TIMING — In the US, influenza vaccine should be offered by the end of October and continue to be offered for as long as influenza is circulating in the community. In most adults, serum antibody levels peak about two weeks after vaccination.1 Early vaccination (i.e., in July or August) may result in suboptimal immunity before the end of the influenza season, especially in older adults. Children who require 2 doses (see Table 3, footnote 2) should receive the first dose as early as possible, so that the second dose can be given by the end of October.

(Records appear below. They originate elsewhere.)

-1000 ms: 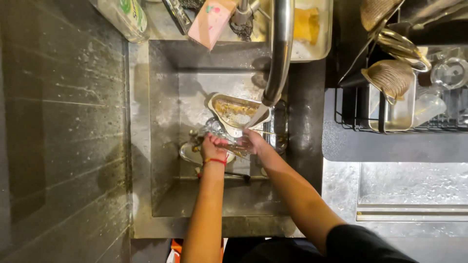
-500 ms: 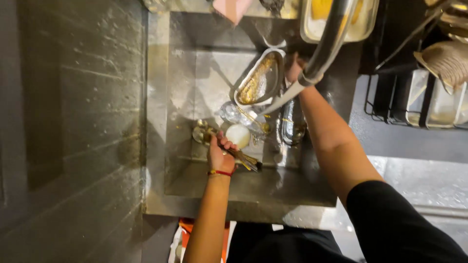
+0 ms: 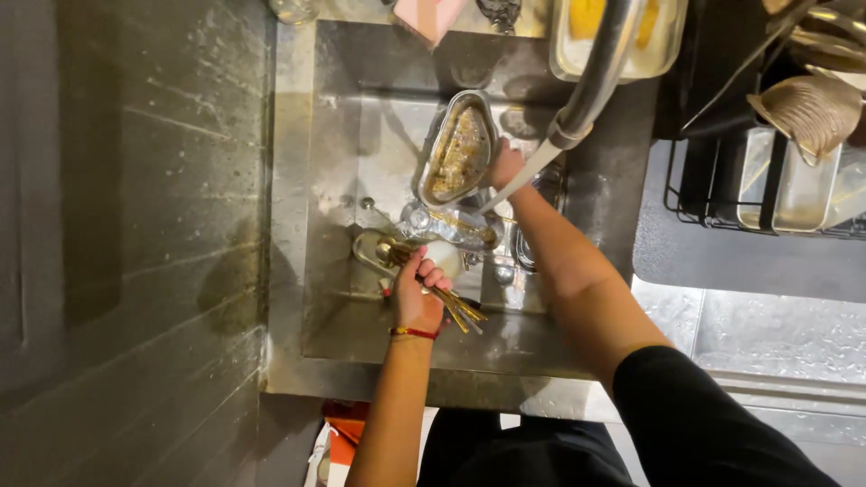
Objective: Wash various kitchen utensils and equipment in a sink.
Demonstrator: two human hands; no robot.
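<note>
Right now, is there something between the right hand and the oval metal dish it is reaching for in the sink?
Nothing visible stands between them. The right hand is already at the rim of the oval metal dish, under the tap. The left hand is lower in the sink, holding gold cutlery.

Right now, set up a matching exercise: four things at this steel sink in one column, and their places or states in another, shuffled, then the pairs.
1. left hand
2. right hand
3. oval steel dish with food residue
4. curved steel tap

a. pouring water
b. tilted up in the basin
c. gripping gold-coloured cutlery
d. at the dish's edge

Pairs: 1-c, 2-d, 3-b, 4-a
</note>
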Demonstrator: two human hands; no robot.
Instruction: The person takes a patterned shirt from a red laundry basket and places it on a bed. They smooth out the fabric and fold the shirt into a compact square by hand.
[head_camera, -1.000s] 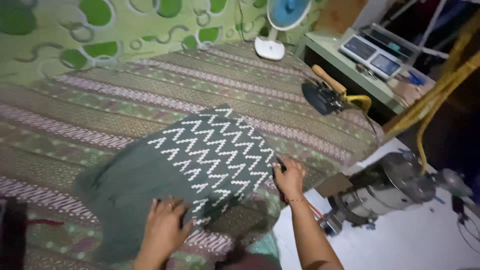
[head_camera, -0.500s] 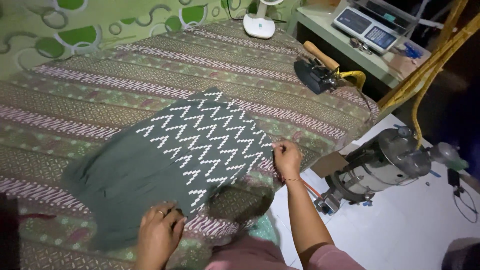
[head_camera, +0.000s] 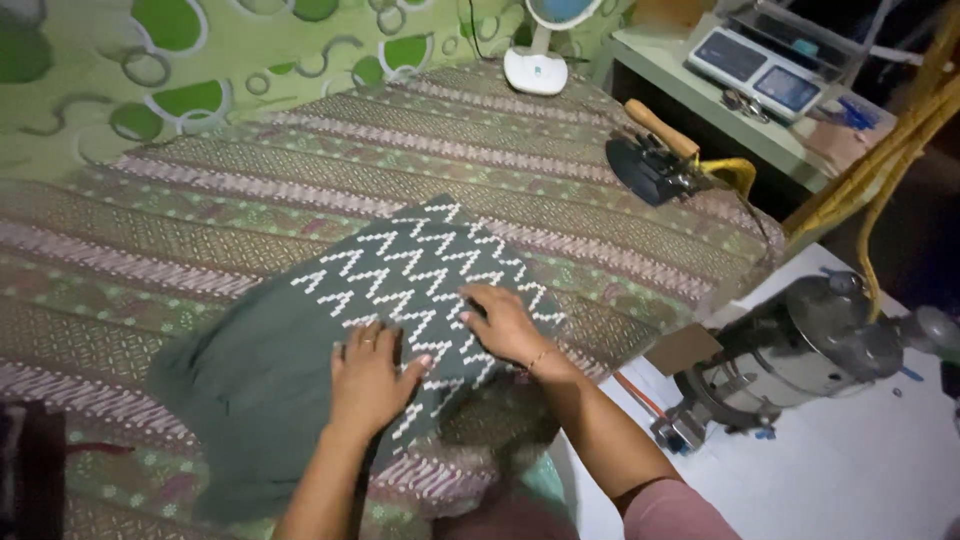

COMPOSITION — All seasonal influenza vaccines available in the US contain antigens of the same two influenza A viruses. Influenza A viruses are responsible for the majority of influenza-related morbidity and mortality, particularly in infants and older adults.2

Trivalent vaccines contain only one influenza B virus antigen. Quadrivalent vaccines contain influenza B virus antigens from both genetic lineages that have been circulating globally since the 1980s, increasing the likelihood that the vaccine will provide protection against currently circulating strains.3,4 Children are more likely than adults to become infected with influenza B.2

EFFECTIVENESS — Influenza vaccination reduces the incidence of laboratory-confirmed influenza and can reduce the risk of serious complications and death associated with influenza illness in children and adults.5-8

The effectiveness of seasonal influenza vaccine in preventing laboratory-confirmed influenza illness depends on several factors, including the match between the vaccine and circulating strains and the immunologic response of the recipient. Vaccine effectiveness is greatest when the match is close, but even when it is suboptimal, vaccination can still substantially reduce the risk of influenza-related hospitalization and death.9-11 The antigens selected for inclusion in the seasonal vaccine can be altered slightly during production of egg-based vaccines, possibly resulting in a less desirable match between the vaccine and circulating strains.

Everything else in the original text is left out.